What you should do: Report every line of the entries that contains the word "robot".
+++ Material provided +++
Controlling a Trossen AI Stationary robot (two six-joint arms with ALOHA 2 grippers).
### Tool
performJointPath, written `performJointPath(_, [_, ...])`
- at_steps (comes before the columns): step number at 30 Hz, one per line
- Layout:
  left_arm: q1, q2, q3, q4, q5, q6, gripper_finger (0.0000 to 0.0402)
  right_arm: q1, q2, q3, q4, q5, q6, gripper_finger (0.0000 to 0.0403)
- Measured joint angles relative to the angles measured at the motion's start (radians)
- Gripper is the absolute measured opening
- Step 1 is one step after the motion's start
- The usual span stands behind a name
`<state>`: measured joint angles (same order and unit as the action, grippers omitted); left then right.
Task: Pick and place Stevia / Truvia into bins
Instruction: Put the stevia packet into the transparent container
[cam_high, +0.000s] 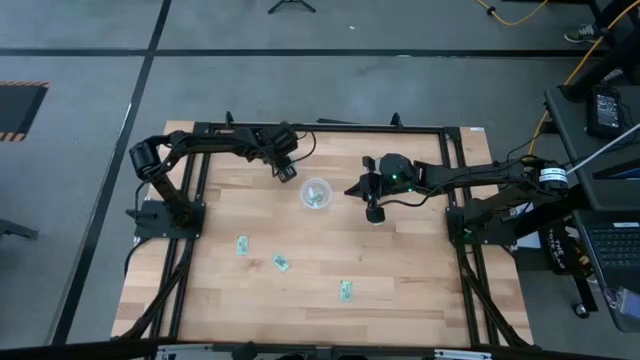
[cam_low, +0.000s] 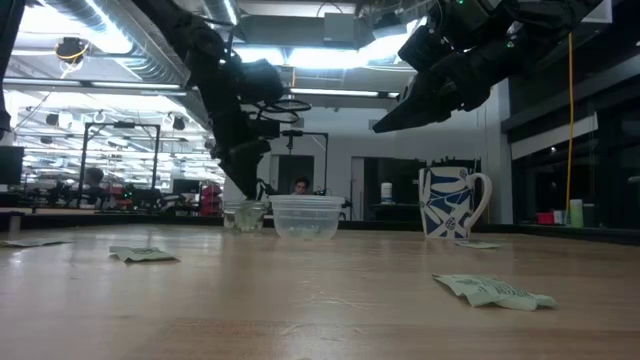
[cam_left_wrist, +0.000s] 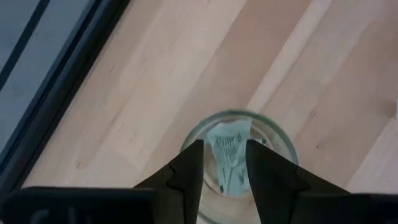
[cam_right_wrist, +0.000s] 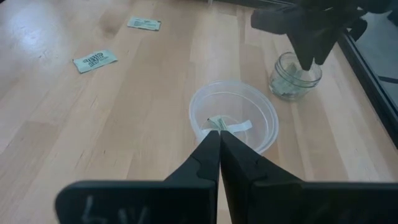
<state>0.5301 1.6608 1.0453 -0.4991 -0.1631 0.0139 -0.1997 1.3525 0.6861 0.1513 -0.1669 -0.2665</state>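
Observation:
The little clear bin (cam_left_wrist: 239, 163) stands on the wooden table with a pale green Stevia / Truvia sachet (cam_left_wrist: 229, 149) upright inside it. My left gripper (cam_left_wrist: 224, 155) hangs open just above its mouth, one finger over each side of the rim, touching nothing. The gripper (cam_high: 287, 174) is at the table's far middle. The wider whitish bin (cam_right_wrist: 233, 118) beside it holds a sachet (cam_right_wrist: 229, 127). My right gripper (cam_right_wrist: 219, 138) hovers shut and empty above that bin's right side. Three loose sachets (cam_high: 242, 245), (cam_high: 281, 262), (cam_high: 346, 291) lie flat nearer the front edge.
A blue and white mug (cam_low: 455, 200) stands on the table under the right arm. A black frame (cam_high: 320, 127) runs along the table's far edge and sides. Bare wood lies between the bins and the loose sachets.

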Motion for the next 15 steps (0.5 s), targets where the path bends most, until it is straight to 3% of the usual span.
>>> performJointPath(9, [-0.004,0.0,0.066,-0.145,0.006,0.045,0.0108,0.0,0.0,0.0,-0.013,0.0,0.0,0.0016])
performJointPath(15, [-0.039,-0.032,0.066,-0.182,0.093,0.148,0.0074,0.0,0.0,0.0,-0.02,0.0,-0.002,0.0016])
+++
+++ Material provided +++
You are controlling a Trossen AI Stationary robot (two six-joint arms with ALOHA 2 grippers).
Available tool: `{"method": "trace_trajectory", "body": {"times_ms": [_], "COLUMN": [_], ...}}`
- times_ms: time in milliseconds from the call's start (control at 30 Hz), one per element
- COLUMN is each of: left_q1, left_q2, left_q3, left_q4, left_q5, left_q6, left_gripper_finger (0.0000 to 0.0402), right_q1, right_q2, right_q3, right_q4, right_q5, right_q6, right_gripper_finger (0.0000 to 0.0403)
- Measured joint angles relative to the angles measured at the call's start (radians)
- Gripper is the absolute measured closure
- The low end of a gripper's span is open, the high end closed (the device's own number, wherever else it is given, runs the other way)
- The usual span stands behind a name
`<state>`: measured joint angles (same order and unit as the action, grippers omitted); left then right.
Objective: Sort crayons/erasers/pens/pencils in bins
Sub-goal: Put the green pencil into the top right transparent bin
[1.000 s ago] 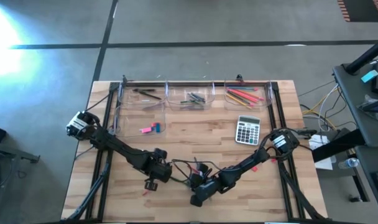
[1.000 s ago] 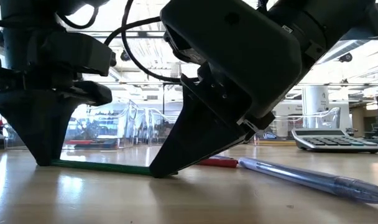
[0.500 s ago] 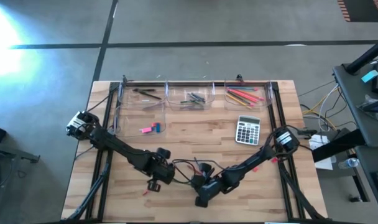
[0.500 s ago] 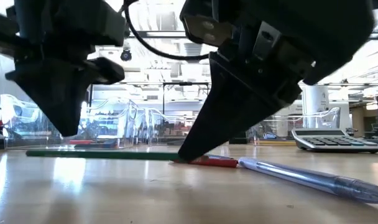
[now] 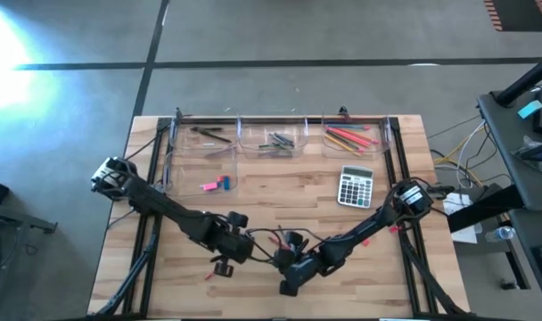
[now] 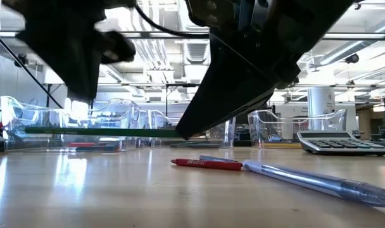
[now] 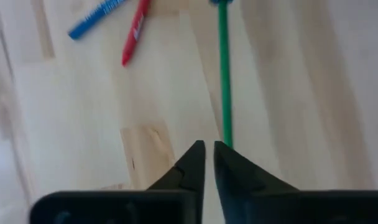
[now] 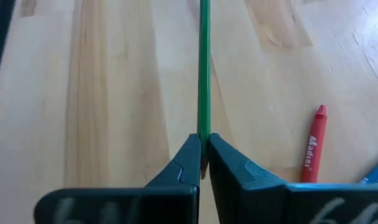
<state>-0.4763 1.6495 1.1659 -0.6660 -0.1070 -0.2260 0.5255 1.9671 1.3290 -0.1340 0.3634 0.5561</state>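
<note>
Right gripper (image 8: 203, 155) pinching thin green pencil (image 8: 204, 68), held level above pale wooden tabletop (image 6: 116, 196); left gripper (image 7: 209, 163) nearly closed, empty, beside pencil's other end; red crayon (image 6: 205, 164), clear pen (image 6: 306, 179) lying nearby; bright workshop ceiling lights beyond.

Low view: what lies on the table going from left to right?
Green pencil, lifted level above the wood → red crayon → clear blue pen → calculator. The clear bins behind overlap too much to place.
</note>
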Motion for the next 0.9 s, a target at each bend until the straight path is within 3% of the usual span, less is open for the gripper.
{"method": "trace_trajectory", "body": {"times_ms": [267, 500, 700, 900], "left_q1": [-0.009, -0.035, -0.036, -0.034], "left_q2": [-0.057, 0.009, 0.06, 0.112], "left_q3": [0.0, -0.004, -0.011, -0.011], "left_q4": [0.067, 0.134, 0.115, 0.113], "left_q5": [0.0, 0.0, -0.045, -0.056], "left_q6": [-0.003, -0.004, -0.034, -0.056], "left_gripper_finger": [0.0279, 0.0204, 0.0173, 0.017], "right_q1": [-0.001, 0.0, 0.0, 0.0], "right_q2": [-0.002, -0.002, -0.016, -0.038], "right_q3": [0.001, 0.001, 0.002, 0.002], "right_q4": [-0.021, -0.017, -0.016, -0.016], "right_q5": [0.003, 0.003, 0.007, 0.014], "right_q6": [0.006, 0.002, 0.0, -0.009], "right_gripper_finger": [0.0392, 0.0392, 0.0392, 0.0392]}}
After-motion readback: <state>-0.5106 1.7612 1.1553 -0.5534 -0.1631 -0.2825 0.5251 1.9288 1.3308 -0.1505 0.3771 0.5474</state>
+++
Response:
Controlling a Trossen AI Stationary robot (two six-joint arms with ALOHA 2 grippers).
You are controlling a Trossen AI Stationary robot (two six-joint arms with ALOHA 2 grippers).

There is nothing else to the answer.